Set down, exactly, every line from the top of the listing through the one holding "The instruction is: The".

== == ==

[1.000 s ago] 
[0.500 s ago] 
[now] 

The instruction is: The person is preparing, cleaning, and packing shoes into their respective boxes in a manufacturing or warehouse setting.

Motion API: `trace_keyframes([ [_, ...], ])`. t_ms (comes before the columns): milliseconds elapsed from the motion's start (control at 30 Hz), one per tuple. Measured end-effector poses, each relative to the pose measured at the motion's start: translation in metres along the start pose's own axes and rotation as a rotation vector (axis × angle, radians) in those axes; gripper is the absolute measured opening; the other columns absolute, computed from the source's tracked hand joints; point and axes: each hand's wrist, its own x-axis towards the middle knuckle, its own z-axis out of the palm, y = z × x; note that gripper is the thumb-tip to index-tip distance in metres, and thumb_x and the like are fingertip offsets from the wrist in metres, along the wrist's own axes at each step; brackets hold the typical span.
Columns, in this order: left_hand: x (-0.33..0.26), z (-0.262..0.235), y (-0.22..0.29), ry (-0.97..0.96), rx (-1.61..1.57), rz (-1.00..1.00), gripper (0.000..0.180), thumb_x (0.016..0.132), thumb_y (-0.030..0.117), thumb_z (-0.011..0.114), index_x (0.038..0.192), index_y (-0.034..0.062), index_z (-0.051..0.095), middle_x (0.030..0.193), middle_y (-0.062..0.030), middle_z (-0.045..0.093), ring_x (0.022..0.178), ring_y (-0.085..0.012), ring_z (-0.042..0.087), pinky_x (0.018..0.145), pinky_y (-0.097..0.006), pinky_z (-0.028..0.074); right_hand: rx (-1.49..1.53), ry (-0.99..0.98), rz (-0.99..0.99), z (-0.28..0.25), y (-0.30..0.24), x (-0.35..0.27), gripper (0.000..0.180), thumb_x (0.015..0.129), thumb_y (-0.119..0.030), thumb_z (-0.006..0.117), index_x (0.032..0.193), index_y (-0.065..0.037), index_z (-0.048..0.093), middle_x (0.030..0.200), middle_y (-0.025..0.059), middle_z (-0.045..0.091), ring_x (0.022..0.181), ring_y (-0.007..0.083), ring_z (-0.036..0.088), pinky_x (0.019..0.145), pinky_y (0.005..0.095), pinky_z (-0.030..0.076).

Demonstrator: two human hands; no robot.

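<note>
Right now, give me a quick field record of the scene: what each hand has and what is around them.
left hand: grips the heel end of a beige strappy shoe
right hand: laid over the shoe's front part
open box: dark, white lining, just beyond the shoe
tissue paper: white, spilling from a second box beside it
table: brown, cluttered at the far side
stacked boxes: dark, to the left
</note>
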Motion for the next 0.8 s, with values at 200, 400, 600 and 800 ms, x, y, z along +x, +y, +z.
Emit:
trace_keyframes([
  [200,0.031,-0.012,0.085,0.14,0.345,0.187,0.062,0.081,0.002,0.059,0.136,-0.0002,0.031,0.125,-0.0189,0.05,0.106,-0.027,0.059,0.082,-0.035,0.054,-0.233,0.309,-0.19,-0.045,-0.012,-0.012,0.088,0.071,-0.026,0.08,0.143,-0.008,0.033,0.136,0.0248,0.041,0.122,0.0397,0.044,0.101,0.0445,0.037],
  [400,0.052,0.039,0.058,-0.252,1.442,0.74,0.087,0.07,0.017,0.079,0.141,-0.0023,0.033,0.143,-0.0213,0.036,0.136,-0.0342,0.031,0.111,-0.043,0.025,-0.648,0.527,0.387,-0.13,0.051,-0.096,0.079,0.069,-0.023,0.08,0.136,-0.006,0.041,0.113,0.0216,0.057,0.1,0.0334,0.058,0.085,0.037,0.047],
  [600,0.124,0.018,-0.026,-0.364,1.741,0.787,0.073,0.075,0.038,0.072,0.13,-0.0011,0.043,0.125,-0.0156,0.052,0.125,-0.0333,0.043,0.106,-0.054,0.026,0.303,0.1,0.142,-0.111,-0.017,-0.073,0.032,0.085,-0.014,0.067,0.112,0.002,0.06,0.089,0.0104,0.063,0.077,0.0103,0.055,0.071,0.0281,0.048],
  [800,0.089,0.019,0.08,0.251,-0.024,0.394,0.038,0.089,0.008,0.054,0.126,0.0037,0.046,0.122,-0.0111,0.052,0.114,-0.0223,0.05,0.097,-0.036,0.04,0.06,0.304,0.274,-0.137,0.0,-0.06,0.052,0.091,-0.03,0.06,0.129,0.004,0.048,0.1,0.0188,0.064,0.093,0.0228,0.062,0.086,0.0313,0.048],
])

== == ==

**RESULT OF THIS TASK:**
[1.000 s ago] 
[0.500 s ago] 
[now] 

The instruction is: The person is preparing, cleaning, and packing shoes into their respective boxes in a manufacturing or warehouse setting.

This finishes the exercise.